My sun conure just laid 2 eggs in 2 days without a mate.
Is this reason for concern or is it natural, she is about 2 years old and has never done this.
I keep a little tent for her to hide in which sits on top of her cage and is the only place where she will play with the toys I give her.
I know she is using it to nest but I don’t want to take it away as she loves hiding inside and it shelters her from the chaos of the house.
What should I do with the eggs, I don’t want her to get depressed if I take them away too soon.
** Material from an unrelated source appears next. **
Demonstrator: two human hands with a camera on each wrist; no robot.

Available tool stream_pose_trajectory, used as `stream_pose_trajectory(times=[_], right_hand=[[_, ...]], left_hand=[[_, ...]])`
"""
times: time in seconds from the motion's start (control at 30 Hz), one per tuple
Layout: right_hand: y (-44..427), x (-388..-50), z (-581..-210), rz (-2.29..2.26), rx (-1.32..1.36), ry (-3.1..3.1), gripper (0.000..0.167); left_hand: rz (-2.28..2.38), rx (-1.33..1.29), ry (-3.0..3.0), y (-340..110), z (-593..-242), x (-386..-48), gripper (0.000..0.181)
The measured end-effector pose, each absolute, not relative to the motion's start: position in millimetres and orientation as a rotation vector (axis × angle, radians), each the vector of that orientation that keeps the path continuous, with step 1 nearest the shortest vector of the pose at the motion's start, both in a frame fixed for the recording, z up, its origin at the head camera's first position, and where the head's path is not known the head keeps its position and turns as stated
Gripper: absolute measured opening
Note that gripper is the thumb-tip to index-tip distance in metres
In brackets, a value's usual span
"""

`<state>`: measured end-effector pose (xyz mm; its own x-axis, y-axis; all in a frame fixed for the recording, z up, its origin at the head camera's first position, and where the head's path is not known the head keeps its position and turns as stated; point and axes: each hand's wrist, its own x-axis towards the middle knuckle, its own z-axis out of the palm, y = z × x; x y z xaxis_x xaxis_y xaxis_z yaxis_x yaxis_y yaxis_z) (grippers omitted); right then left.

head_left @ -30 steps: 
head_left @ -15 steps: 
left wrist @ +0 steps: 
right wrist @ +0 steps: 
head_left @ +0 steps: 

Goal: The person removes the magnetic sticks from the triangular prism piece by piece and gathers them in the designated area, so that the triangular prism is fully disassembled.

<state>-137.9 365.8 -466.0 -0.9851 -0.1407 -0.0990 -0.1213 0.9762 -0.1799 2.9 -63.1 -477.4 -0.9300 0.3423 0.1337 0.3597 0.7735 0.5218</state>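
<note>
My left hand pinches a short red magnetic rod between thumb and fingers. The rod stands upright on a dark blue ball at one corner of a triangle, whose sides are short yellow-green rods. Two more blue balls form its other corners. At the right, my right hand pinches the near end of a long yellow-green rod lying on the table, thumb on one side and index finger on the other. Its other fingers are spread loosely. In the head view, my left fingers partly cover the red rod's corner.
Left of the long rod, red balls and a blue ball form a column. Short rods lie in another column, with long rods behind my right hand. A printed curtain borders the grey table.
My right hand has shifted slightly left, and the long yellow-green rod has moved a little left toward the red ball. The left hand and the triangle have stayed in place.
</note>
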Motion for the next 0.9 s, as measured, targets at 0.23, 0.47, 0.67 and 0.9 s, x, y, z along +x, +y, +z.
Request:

Help!
A single bird laying eggs is not good.
That it is the first time, her health has not been affected yet.
But you need to stop this now.
Remove the hut, gone.
No nesting materials, no loose paper.
You will need to replace the hut by adding more toys around the inside sides and front of the cage that helps with the needed canopy effect, this will help give her some privacy to replace the missing tent.
If her cage is in a much too busy location then move her to another spot in the same room, on a wall.
But not in a room that the family is not in.
She is a part of the family and should not be isolated.
Is this a play top cage?
Remove the tray at the top.
She also needs a light above the cage with a full spectrum bulb shining down 6 inches above the cage top.
Put the lamp on a timer 12 hours on and 12 hours off. (say at this time of year 7:30 am to 7:30 pm).
Are you petting her below the neck?
If so, stop it and keep your hands from the neck up only.
This should help stop future egg-laying.
Please let us know how these changes help. it could take a month before the results show.
New Conure Subject
Thank you! I hope things are going well with Windy City in Hoosierland.
I was wondering if you could point me to information about bird health.
Blue Conure “Greenie,” age unknown (rescued 10 years ago from a pet store that had her light on 24/7 — took 1.5 years for her to come to my son and daughter-in-law).
End of February she lost her voice.
She was treated, and the voice eventually came back.
It took quite a while.
Then she stopped eating, and her left-wing was drooping.
She had become dehydrated and a GI infection had developed.
Progress with that is slow also.
The situation I am emailing about is that her left-wing is all but functionless and she keeps falling onto her back!
She had been on a play stand my son made with PVC pipe.
Now I keep her in/on my comfortable chair and carry her very gingerly to the kitchen when I am there.
Are you familiar with any birds who have recovered from the loss of wing use?
She even tumbles from my shoulder to my lap sometimes, and of course, then I can catch her. Thank you.
I’m sorry to hear of the problems you’re having with your conure.
Unfortunately, the question is more suited for a veterinarian as there could be a number of reasons why she lost the use of the single wing.
It could’ve been an injury she suffered without you noticing.
She may have suffered a stroke and lost the use of one side of her body just like a human.
That could tie into why the voice went away.
So rather than dwelling on an answer I cannot provide, I will say that you can set up what we call a “hospital cage” for handicap birds which will help improve her quality of life when not on your shoulder or lap.
Please find more about handicapped birds here.
New Conure Subject
I belong to two rescued conures, and I live in a darkly paneled space.
For several reasons, I’m going to have to put up thermal blackout curtains over my (already small) windows and provide avian-friendly lighting. Before I obtain (or create) curtains, I need advice.
I know exotic birds see colors far more vividly than humans, but I need clarification on the following:
Do they seem to prefer bright solids or bright patterns overall?
If I’m going to subject them to a closed-off environment I want to make it as visually interesting for them as possible.
There are a number of different ways to go about this scenario and I want expert input to help birds the most I possibly can. Thank you!
I would advocate the curtains be similar to what you would put in a toddler’s bedroom. Fun and colorful.
A TV would be entertaining if you could swing it.
Paneling can be painted.
If you do paint, remove the birds from the room for safety.
Use Kilz as a primer ensuring you get NON VOC (volitile organic compounds)
The same holds true for paint.
Whatever lighting you do add to the room it’s important that the cage lights be no more than 6 inches above the cages and on timers set for 12 hour light cycles – 12 hours on 12 hours off.